Only one stretch of the data below is wanted: the lines starting at the one with "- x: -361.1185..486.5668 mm" and ending at the one with "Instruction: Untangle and", both included, given again exactly.
_ _ _
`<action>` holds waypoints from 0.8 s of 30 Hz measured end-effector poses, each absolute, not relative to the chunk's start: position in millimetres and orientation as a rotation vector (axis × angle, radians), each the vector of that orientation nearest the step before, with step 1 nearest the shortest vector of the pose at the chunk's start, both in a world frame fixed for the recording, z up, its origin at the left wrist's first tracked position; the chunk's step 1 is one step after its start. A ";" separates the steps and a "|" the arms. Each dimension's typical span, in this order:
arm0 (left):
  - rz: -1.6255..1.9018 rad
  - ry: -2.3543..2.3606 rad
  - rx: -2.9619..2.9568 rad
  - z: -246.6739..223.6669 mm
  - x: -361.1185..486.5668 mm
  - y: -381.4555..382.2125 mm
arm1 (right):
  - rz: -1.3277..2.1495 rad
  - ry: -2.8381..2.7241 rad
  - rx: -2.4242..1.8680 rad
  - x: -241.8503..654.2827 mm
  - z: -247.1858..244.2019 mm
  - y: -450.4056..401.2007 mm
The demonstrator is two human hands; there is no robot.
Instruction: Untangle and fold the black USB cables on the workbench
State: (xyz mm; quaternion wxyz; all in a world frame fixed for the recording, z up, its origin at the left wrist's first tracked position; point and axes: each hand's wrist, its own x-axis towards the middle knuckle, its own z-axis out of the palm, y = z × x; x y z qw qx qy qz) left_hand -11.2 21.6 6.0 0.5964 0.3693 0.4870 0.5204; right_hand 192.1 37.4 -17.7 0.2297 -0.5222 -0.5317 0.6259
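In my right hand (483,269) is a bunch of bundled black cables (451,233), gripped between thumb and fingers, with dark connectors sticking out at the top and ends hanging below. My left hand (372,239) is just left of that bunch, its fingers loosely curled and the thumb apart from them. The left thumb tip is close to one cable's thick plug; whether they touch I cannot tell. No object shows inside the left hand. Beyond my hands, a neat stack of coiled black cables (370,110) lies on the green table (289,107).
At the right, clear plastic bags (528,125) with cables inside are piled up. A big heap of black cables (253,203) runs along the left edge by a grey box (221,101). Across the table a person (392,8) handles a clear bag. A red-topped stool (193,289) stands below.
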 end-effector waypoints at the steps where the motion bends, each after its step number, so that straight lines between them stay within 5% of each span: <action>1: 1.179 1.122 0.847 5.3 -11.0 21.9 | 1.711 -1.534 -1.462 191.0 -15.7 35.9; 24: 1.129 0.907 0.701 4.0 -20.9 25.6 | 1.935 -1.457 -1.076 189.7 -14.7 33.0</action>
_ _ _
= Solved exercise =
  - x: -361.1185..486.5668 mm
  - y: -381.4555..382.2125 mm
arm1 (right):
  - rz: -1.3277..2.1495 rad
  - ry: -2.8381..2.7241 rad
  - rx: -2.4242..1.8680 rad
  - x: -241.8503..654.2827 mm
  - z: -247.1858..244.2019 mm
  - y: -450.4056..401.2007 mm
The demonstrator is two human hands; there is no robot.
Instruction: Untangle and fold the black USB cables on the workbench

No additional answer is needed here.